Task instructions -> Exclude the pictures, then restate exactly each line of the data below from the first through the line containing "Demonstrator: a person".

Collected data Block Start

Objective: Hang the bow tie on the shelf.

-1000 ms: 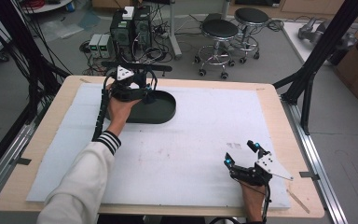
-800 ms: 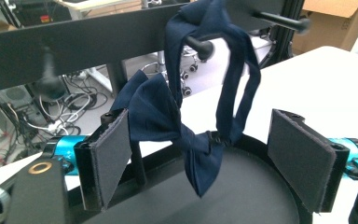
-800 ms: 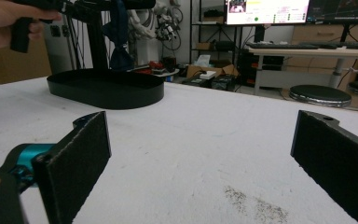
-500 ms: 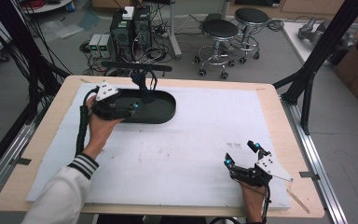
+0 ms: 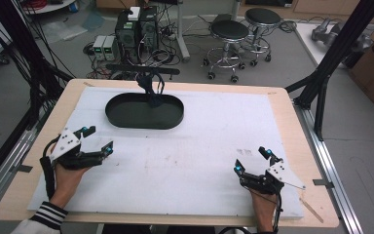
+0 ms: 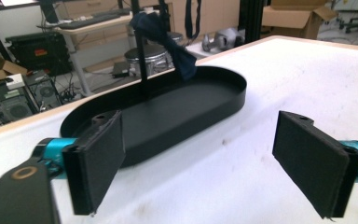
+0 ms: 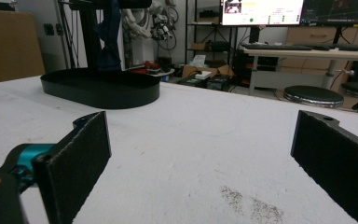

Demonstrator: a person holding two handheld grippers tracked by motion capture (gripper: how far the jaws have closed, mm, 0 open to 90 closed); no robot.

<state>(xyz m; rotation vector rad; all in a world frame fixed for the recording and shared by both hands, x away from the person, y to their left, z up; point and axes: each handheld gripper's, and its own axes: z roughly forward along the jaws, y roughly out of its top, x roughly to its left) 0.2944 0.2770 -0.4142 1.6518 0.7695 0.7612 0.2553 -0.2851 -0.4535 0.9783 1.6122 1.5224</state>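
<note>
Left gripper (image 5: 96,139) near the left edge of the white table cover (image 5: 199,161), jaws spread wide, nothing between them; the hand (image 5: 68,173) holding it comes up from the bottom left, striped cuff at the wrist. Right gripper (image 5: 252,159) near the bottom right of the cover, jaws also spread wide and empty, grey three-cornered plate on top.

Black oval tray (image 5: 144,111) lies ahead of the left gripper and a bit to its right, well apart from it; from the right gripper it is far ahead and off to the left. In the left gripper view the tray (image 6: 168,107) sits just beyond the two black pads (image 6: 100,158), flat on the cover. A thin black stand (image 6: 142,65) rises at the tray's far rim, and a dark blue cloth (image 6: 170,44) hangs from its top over the tray. In the high view the cloth (image 5: 151,92) is at the far rim of the tray.

In the right gripper view the tray (image 7: 102,87) is well ahead on the left, cloth (image 7: 108,42) hanging above it; dark speckled smudge on the cover (image 7: 251,203) just ahead between the jaws

Two stools (image 5: 243,29) and computer boxes (image 5: 134,29) on the floor beyond the table
</note>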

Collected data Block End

Response to the exercise ->
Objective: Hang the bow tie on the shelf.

-1000 ms: 
-800 ms: 
-800 ms: 
-500 ms: 
+0 ms: 
+0 ms: 
+0 ms: 

Demonstrator: a person holding two handheld grippers tracked by motion capture (gripper: how far the jaws have closed, mm, 0 open to 90 closed); no robot.

The required output has now been supplied.